What the task requires — From the records that follow, give the number of lines that include the word "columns", with no further words.

Extracted material —
=== Section Start ===
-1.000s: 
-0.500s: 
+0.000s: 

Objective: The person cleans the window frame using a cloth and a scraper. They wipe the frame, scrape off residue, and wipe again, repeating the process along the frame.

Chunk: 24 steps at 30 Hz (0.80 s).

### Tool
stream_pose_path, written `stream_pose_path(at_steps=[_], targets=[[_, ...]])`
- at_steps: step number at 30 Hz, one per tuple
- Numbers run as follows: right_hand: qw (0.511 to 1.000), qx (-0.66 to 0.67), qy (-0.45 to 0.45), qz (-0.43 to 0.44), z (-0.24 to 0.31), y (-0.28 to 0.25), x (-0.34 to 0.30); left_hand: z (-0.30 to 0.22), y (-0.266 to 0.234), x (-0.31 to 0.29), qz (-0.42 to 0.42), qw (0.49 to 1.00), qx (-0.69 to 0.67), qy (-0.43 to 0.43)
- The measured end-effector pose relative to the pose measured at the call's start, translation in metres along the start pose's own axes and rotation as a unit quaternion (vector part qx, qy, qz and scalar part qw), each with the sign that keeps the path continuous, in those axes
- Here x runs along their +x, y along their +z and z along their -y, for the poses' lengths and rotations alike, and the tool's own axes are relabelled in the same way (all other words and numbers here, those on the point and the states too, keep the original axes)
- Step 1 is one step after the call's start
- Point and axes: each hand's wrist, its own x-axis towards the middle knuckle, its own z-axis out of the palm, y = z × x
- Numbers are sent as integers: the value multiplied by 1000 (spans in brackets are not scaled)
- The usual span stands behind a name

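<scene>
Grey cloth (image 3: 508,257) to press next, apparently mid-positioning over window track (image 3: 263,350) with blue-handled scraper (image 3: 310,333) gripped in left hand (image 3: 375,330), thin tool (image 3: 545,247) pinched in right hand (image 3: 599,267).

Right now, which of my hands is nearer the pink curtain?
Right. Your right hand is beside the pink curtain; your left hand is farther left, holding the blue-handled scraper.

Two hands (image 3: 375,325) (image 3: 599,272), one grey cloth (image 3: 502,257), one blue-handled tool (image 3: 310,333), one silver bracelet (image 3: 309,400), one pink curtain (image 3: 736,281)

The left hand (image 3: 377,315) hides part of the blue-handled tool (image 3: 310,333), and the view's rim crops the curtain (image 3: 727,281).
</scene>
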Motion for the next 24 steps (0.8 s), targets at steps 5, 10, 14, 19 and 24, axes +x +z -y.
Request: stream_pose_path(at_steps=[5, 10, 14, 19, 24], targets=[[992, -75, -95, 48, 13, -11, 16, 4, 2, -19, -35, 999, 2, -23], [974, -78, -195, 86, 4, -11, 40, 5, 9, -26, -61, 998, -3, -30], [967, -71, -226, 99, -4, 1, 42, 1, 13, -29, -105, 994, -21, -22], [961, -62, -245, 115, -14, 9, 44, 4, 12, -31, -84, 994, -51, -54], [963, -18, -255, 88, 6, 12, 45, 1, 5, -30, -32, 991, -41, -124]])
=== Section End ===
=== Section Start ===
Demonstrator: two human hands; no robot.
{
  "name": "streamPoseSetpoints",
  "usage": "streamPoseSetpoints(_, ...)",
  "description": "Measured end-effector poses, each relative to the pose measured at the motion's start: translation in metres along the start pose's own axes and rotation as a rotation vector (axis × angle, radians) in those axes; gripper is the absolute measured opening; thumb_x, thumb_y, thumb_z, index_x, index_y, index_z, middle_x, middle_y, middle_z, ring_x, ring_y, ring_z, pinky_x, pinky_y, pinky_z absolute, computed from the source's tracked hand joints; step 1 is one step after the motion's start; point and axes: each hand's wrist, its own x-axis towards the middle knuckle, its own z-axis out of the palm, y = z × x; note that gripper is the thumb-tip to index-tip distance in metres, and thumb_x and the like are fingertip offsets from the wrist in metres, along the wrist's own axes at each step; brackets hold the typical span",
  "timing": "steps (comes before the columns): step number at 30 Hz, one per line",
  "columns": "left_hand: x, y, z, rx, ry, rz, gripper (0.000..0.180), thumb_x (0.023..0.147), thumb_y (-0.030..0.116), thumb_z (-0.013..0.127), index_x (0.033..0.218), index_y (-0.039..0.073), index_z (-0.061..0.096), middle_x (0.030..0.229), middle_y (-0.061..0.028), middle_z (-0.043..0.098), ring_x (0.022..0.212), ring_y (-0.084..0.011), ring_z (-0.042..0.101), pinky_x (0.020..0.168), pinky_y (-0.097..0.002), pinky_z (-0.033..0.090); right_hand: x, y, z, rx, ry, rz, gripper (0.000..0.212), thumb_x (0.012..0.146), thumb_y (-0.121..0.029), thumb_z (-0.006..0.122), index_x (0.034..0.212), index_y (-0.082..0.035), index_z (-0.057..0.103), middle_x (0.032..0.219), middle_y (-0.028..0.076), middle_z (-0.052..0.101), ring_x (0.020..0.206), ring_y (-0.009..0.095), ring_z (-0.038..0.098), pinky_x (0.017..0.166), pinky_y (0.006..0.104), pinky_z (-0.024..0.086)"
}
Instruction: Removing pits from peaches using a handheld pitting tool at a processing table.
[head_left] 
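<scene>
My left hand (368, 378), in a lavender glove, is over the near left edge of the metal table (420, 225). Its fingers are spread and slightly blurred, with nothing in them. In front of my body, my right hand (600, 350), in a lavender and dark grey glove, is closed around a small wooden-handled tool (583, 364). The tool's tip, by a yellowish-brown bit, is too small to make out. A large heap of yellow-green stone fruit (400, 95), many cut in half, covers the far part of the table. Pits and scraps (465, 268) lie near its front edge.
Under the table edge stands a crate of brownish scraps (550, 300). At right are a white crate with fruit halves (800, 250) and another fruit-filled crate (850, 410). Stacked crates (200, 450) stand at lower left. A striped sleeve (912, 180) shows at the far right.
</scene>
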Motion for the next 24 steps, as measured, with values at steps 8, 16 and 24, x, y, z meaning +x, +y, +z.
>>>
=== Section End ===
Expected answer — 2